Overview

Efficacy of Glucagon In the Prevention of Hypoglycemia During Mild Exercise

Status:
Terminated
Trial end date:
2018-03-09
Target enrollment:
0
Participant gender:
All
Summary
The study will consist of two study arms. Each arm will include a 24-96 hour outpatient run-in period prior to their exercise visit wearing the bi-hormonal bionic pancreas. In random order subjects will then complete two approximately 5-hour exercise visits, one wearing the bi-hormonal bionic pancreas and one wearing the insulin-only bionic pancreas.
Phase:
N/A
Accepts Healthy Volunteers?
No
Details
Lead Sponsor:
Massachusetts General Hospital
Treatments:
Glucagon
Glucagon-Like Peptide 1
Insulin
Insulin, Globin Zinc
Pancreatin
Pancrelipase
Criteria
Inclusion Criteria:

- Age ≥ 18 years and have had clinical type 1 diabetes for at least one year

- Diabetes managed using an insulin pump for ≥ 6 months

- Have used a CGM for ≥ 4 weeks over the last 12 months (usage does not need to be
consecutive)

- Prescription medication regimen stable for > 1 month (except for medications that will
not affect the safety of the study and are not expected to affect any outcome of the
study, in the judgment of the principal investigator)
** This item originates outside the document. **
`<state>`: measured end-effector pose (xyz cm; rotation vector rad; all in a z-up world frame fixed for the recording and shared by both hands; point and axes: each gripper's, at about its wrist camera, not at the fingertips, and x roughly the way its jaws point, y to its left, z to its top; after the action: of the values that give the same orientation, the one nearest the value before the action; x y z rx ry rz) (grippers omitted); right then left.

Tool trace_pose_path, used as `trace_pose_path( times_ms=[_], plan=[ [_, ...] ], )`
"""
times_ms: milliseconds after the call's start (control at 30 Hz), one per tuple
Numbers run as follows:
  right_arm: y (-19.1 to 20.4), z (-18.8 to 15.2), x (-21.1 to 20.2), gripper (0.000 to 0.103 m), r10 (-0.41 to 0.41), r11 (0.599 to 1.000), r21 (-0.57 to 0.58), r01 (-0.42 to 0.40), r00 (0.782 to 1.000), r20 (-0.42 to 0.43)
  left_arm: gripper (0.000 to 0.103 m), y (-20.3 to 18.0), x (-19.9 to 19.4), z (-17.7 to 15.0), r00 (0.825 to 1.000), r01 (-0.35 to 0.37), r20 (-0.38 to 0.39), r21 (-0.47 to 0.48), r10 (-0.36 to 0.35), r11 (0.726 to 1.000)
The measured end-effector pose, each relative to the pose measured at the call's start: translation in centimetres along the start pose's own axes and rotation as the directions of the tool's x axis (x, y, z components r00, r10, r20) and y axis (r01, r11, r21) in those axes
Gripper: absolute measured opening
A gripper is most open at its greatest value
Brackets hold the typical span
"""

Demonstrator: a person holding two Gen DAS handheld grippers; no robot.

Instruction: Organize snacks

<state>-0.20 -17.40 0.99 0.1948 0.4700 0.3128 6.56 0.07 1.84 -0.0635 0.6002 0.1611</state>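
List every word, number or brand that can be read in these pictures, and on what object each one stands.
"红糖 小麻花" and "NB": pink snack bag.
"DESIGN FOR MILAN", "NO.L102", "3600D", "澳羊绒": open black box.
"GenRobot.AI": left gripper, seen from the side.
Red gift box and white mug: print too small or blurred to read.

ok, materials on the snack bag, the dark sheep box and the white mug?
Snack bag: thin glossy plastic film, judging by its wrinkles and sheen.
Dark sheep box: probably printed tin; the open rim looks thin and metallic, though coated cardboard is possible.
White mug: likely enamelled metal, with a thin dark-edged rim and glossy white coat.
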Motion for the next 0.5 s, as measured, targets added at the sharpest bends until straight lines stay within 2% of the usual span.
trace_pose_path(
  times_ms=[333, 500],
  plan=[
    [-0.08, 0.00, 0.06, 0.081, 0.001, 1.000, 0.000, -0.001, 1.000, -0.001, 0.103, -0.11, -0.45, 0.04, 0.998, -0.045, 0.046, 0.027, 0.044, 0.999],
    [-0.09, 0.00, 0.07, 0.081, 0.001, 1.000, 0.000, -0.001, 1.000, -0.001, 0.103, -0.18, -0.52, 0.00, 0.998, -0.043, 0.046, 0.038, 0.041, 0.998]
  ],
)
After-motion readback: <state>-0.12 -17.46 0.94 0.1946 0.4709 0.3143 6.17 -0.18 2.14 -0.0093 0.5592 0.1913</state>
- Live within 120 minute radius of Massachusetts General Hospital

- Willing to remain within a 250 mile radius of the central monitoring location during
the outpatient run-in period. No air travel will be allowed, and subjects will still
be expected to follow the visit schedule as described.

- Willing to spend the night prior to both exercise visits in a hotel and fast overnight
prior to exercise

- Willing to wear two steel cannula infusion sets (6 mm Contact Detach) and one Dexcom
CGM sensor and change sets frequently (a new glucagon infusion set daily and a new
insulin infusion set every other day during the outpatient run-in period)

- Have a mobile phone they will have access to at all times during the outpatient run-in
period for making contact with study staff

Exclusion Criteria:

- Unable to provide informed consent (e.g. impaired cognition or judgment)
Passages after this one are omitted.